Deep vein thrombosis and pulmonary embolism are the manifestations of the same disease, so we name them with same term: venous thromboembolism (VTE). Their diagnostic and treatment approaches follow similar guidelines.



VTE is the third most common cardiovascular disease, following ischemic heart disease and stroke. Its incidence is 1-2 cases/1000 persons/year. In Hungary, its annual mortality is 10/100,000; that is, 3‑10 times higher than the EU average. Its most common manifestation is DVT on the lower extremities (80%), 10% occurs on the upper extremities, while the remainder are found at rare sites (brain, viscera).


The underlying process of VTE is thrombus formation in the venous system, which may result in local symptoms of obstruction; if the thrombus drifts with the bloodstream, it may also lead to pulmonary embolism. A thrombus may form due to several factors, Virchow’s triad sums up the pathophysiological aspects: 1. stasis, 2. vessel wall injury, 3. changes in the composition of the blood (hypercoagulability).

We differentiate between thromboembolic diseases based on whether the provoking factor can be established (provoked), or not (unprovoked), and whether these factors are treatable or not.

Various anatomical anomalies may also contribute to the development of DVT. In May-Thurner syndrome e.g., the right common iliac artery compresses the left common iliac vein, which runs below it. The injury of the venous wall is recurring (because of the arterial pulse wave) and this chronic effect leads to injury of the vein’s endothelium, thrombus forms on it, and the vein becomes chronically stenotic. This may cause DVT (75% of lower limb DVTs are diagnosed on the left side). On the upper extremity, thoracic outlet syndrome may cause the thrombosis of the subclavian vein (Paget-Schroetter syndrome).

Types of DVT

  • We can classify the cases whether they are provoked or unprovoked.
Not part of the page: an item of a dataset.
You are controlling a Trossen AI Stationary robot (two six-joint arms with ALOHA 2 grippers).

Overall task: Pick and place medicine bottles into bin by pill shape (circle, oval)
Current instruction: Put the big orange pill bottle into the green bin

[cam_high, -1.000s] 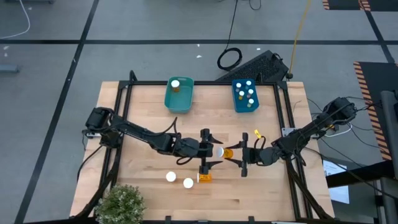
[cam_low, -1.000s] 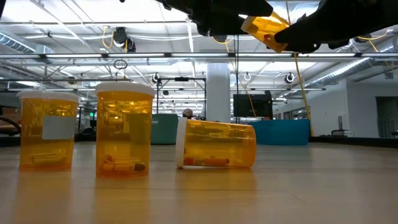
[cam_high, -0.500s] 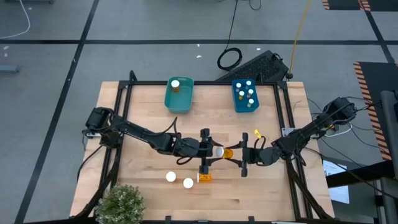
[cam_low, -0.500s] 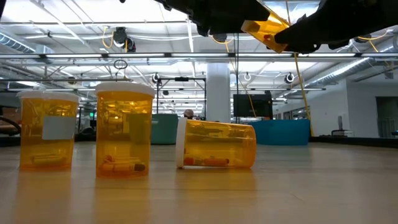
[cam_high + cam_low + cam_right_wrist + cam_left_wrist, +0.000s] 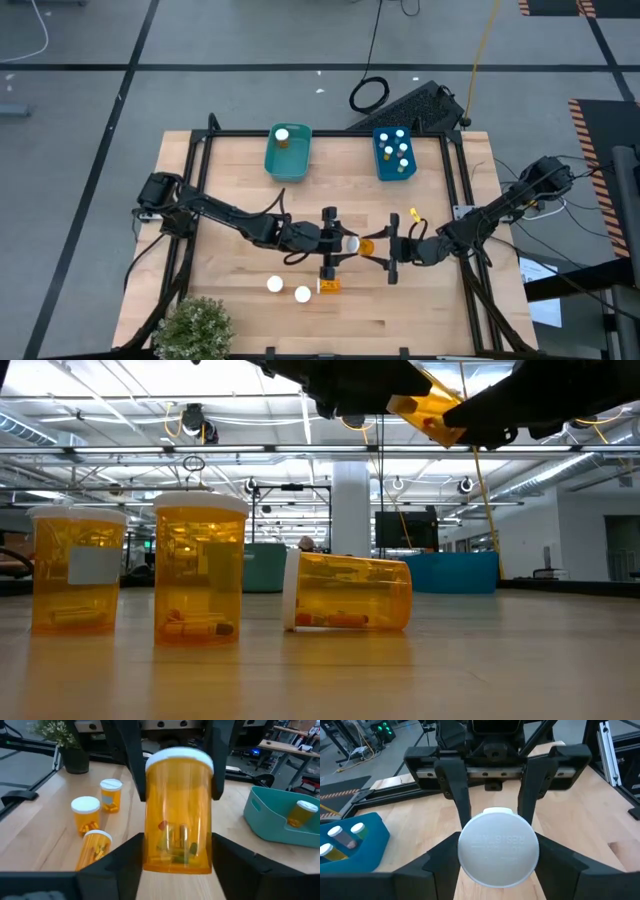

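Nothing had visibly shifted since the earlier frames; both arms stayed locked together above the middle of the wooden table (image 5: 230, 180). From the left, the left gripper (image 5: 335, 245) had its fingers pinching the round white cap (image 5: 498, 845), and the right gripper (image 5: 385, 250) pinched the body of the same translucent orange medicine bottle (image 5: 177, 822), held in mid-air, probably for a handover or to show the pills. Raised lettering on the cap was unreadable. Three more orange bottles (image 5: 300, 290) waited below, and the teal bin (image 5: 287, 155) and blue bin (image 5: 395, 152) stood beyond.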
These factor has great influence on the duration and method of treatment, as well as VTE prevention. While provoked and idiopathic (unprovoked) thromboses of the lower extremities have approximately similar rates, 80% of the thromboses of the upper extremity are caused by venous lines or thoracic outlet syndrome (TOS).
  • Depending on the site of the thrombosis, two major groups are distinguished on the lower extremity.
    • Distal: thrombosis is only detected in the calf veins; this constitutes around 20% of the cases.
    • Proximal: thrombosis occurs in the popliteal vein or even more proximally in the deep veins; this constitutes around 80% of the cases.
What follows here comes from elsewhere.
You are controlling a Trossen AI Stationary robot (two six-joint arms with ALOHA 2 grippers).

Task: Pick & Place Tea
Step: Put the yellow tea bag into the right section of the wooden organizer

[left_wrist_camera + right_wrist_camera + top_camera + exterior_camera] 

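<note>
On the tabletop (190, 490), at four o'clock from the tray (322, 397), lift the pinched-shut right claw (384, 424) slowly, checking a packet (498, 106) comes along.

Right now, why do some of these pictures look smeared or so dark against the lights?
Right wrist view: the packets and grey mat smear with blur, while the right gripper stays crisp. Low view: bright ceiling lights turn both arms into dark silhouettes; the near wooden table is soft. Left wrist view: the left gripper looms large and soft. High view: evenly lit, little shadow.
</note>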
The symptoms of deep vein thrombosis of the extremities are non-specific, and many other diseases cause similar anomalies. The general feature of the symptoms is that they are stronger when the patient is in a vertical position and are mitigated by lying down.

  1. Unilateral swelling of the limb (except for superior or inferior vena cava thrombosis),
  2. Tightness of the limb,
  3. Livid, marbled, shiny skin,
  4. Increased dilatation of the subcutaneous veins directly below the skin,
  5. Pain,
  6. Sensitivity to pressure along the deep veins (e.g. Homans’ sign: pain in the calf muscles provoked by the dorsiflexion of the foot; it is worth noting that this is a non-specific symptom, its predictive value (both positive and negative) is low, and the diagnosis is never based on it!),
  7. Phlegmasia cerulea dolens or phlegmasia alba dolens: if the onset is sudden, proximal, and extensive, the total occlusion of the venous circulation leads to a condition that could cause possible limb loss as venous circulation ceases. If venous pressure suddenly increases, the growing pressure of the tissues compresses the arterial In this case, both venous congestion and the symptoms of acute ischemia are present, leading to tissue necrosis and venous gangrene. When this occurs, the affected extremity becomes very tight, livid, marbled, and the patient complains of severe pain. If the occlusion persists over an extensive period of time, bulla formation and tissue necrosis develop.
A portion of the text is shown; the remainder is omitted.